> _What is being asked_
Beginning with the top line of the listing below, give again every line up to and including the line with "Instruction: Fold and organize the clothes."; pictures do not belong in the copy.

> _Given data_
◇ ◇ ◇

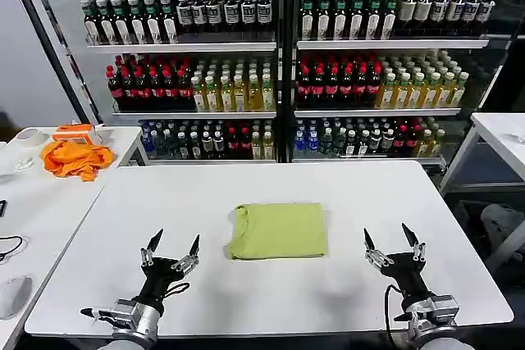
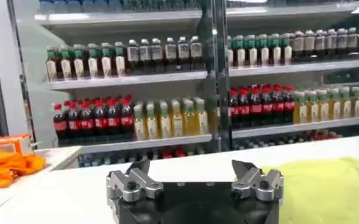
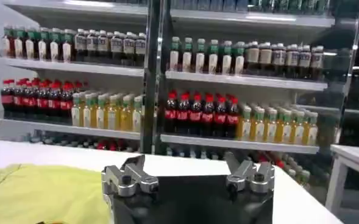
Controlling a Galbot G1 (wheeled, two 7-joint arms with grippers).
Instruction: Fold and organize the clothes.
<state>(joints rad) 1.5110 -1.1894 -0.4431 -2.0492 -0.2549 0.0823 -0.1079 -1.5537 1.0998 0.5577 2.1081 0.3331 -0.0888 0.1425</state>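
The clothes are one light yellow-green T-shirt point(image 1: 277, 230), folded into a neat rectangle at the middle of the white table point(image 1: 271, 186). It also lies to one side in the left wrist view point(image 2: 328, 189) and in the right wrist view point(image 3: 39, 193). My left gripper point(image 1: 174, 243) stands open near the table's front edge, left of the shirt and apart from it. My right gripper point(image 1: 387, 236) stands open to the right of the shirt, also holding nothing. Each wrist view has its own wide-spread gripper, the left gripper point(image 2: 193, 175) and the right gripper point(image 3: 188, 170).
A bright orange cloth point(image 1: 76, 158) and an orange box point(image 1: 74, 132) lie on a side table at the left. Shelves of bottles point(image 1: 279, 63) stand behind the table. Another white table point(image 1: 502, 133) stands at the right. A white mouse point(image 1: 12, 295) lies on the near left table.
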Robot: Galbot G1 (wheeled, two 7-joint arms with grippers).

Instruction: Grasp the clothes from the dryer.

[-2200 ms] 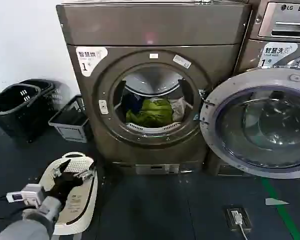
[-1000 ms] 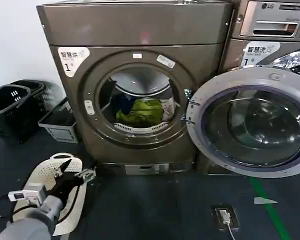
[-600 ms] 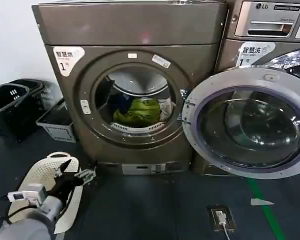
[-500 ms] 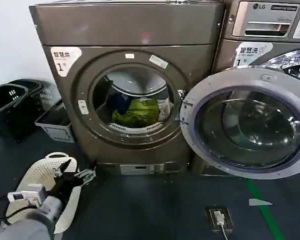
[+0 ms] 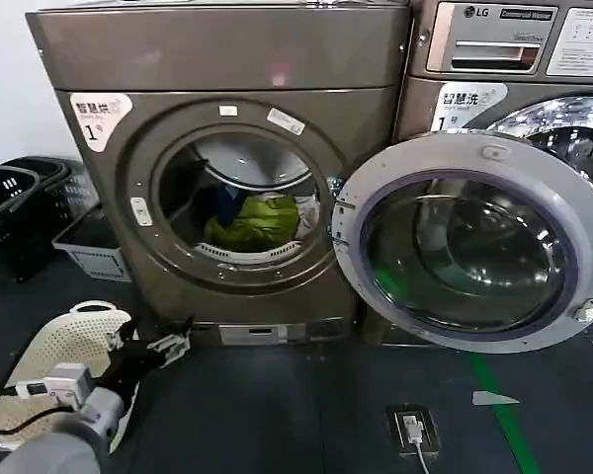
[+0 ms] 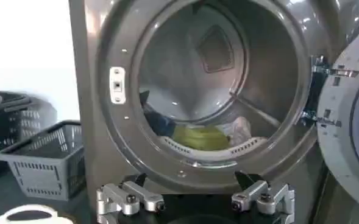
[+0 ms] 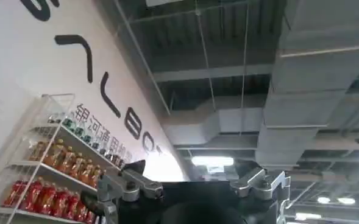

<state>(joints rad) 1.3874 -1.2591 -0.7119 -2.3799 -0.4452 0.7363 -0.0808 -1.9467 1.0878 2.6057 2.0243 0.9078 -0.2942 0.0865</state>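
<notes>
The dryer (image 5: 227, 59) stands at the left, bronze-grey, with its round door (image 5: 465, 242) swung open to the right. Inside the drum lie the clothes: a lime-green garment (image 5: 249, 222), a dark blue piece (image 5: 222, 202) and a white piece (image 5: 306, 212). My left gripper (image 5: 150, 334) hangs low near the floor, in front of the dryer and left of the porthole, open and holding nothing. The left wrist view looks straight into the drum, over the open left gripper (image 6: 195, 182), at the green garment (image 6: 200, 135). My right gripper (image 7: 191, 167) points at the ceiling, open and holding nothing.
Black baskets (image 5: 5, 212) and a grey basket (image 5: 84, 247) stand on the floor left of the dryer. A white perforated basket (image 5: 64, 346) lies by my left arm. An LG machine (image 5: 504, 59) stands right of the dryer. A floor socket (image 5: 410, 432) and green tape (image 5: 494, 405) mark the floor.
The dryer, its door and the baskets have slid leftward in the head view, and more of the LG machine shows. My left gripper stays low and open.
</notes>
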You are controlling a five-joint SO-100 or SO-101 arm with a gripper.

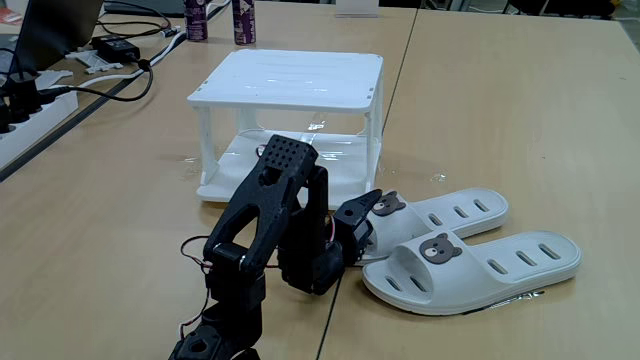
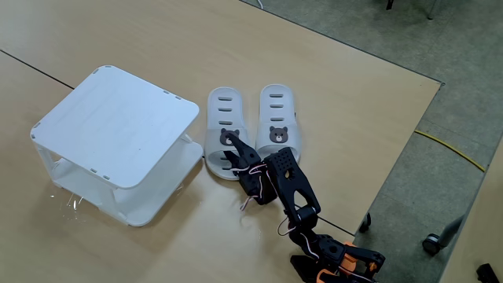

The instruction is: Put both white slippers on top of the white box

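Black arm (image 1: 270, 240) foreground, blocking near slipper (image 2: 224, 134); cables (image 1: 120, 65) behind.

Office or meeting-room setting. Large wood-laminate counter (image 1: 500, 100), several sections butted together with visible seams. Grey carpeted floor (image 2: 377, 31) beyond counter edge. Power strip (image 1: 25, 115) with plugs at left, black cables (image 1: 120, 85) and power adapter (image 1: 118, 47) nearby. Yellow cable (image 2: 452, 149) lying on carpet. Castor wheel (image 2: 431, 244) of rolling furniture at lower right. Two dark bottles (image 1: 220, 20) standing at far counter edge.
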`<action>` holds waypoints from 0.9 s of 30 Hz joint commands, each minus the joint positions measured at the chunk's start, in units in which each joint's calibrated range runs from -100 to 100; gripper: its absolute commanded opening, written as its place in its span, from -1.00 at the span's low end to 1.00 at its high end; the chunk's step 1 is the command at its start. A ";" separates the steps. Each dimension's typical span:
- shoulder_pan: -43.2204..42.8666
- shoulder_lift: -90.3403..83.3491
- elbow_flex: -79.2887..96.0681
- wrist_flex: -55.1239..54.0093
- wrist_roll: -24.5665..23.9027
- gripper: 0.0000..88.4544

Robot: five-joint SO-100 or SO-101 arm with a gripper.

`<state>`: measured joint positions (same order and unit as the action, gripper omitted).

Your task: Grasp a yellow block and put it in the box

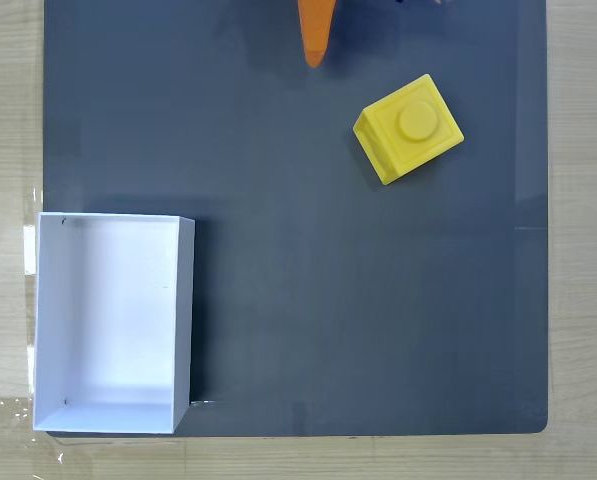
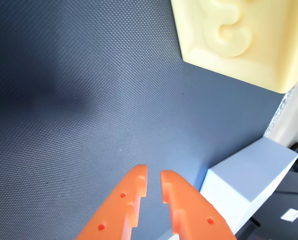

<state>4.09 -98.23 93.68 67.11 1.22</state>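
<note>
Yellow block (image 1: pixel 409 128) is sitting loose on the dark mat (image 1: pixel 328 300), well apart from the box (image 1: pixel 113 405), looking light, rigid and slick, so its flat opposite sides suit the gripper (image 2: pixel 154 184), whose fingers are resting nearly closed and empty.

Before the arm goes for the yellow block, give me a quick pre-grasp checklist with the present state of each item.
1. Yellow block free on the mat, nothing on it: ok.
2. Block resting flat, stud up: ok.
3. Gripper empty: ok.
4. Gripper wide enough for the block: not ok, fingertips nearly closed in the wrist view.
5. Gripper over the block: not ok; in the fixed view its tip is up and left of the block.
6. Box empty and unobstructed: ok.
</note>
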 commanded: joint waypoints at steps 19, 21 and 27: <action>-12.01 80.09 -74.18 13.17 0.41 -0.14; -13.18 85.09 -77.44 15.35 0.41 -0.11; -13.86 95.86 -84.77 21.80 3.45 0.04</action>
<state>-10.03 -5.18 13.46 86.24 3.06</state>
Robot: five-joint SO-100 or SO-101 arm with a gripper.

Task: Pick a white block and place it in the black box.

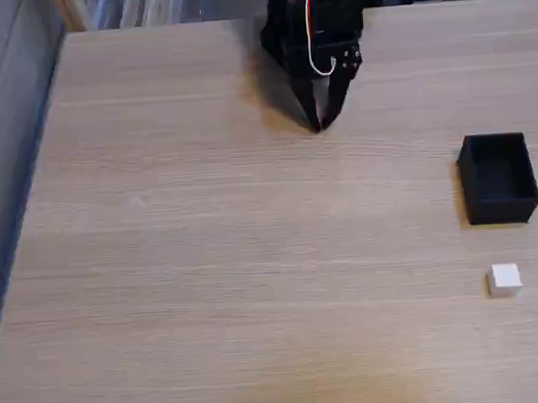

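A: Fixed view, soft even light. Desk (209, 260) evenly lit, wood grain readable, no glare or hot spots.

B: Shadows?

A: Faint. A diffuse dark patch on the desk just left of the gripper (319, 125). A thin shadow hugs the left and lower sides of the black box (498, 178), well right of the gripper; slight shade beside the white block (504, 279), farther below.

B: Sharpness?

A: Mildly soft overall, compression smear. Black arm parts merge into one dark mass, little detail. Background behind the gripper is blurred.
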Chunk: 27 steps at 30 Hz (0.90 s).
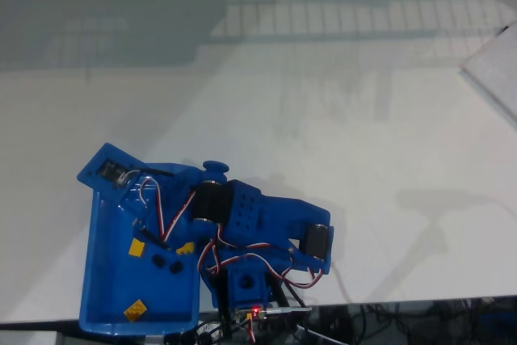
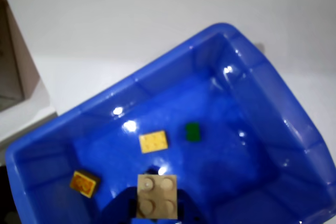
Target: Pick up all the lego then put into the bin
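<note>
A white bench (image 1: 339, 119) fills most of the fixed view, with the blue five-joint arm (image 1: 266, 224) folded at the lower centre and reaching left over the bin, a shallow rectangular glossy blue plastic tray (image 1: 101, 280) with rounded corners and a raised rim, at the lower left of that frame. In the wrist view the tray's rim (image 2: 294, 103) runs diagonally across the frame, its floor directly below the camera.

At the bottom centre of the wrist view the claw (image 2: 157, 203) pinches a tan four-stud lego brick (image 2: 157, 196), held above the tray floor rather than resting on it, as far as the angle shows. The step in hand appears to be the drop: the brick has been carried over the bin and is not yet let go. The next move calls only for the claw to spread so the brick falls inside the rim, clear of the pieces already there.

Counted in the wrist view, three bricks lie on the tray floor: one flat yellow brick (image 2: 154, 141) at centre, one dark green brick (image 2: 192, 132) just right of it, and one yellow-on-black brick (image 2: 84, 183) at lower left. The fixed view shows yellow bricks (image 1: 136, 309) and two dark pieces (image 1: 167, 263) in the tray, too blurred to match one for one. No loose brick can be made out on the bench in either view.
</note>
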Tool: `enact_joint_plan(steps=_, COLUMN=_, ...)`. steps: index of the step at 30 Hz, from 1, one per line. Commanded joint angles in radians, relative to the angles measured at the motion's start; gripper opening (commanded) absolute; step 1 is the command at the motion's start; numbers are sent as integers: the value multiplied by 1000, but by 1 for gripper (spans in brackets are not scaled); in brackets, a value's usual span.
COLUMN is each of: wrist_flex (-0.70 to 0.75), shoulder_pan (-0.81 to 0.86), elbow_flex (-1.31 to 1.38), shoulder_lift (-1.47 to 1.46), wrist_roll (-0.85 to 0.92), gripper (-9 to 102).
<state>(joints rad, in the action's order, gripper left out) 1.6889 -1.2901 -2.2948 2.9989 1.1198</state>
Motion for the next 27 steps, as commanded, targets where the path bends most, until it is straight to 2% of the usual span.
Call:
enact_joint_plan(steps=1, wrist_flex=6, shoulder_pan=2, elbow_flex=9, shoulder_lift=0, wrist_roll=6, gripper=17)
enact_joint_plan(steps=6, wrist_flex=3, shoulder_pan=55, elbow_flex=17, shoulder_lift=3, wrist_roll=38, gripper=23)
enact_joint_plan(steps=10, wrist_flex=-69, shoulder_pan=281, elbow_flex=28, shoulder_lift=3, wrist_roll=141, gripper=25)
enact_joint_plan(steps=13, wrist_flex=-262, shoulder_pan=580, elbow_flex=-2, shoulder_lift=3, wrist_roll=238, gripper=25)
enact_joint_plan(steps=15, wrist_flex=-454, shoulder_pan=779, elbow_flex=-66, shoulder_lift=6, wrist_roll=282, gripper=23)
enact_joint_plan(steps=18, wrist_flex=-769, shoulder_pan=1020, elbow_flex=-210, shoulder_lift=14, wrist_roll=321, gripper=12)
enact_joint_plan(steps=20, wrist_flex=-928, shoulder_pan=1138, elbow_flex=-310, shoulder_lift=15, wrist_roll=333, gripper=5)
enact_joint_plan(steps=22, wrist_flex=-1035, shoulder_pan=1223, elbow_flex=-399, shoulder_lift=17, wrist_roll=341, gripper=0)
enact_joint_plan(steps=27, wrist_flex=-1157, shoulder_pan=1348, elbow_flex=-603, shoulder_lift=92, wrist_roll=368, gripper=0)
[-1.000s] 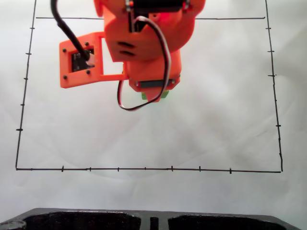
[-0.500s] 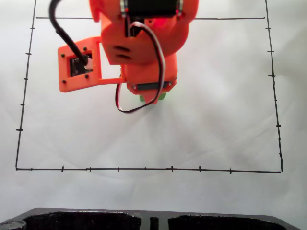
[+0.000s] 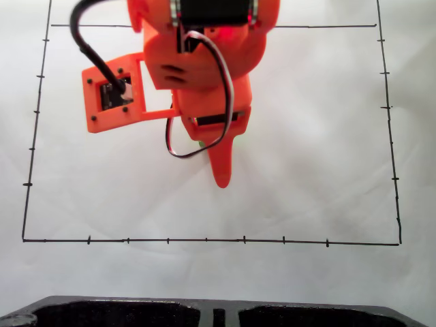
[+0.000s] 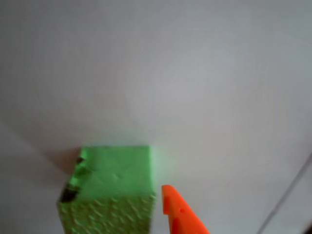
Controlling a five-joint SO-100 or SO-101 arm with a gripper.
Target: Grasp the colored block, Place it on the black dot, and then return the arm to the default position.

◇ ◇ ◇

> _Task result_
Controlling a Galbot G1 (wheeled, two 7-joint arms with grippers).
Instruction: Fold and organize the clothes.

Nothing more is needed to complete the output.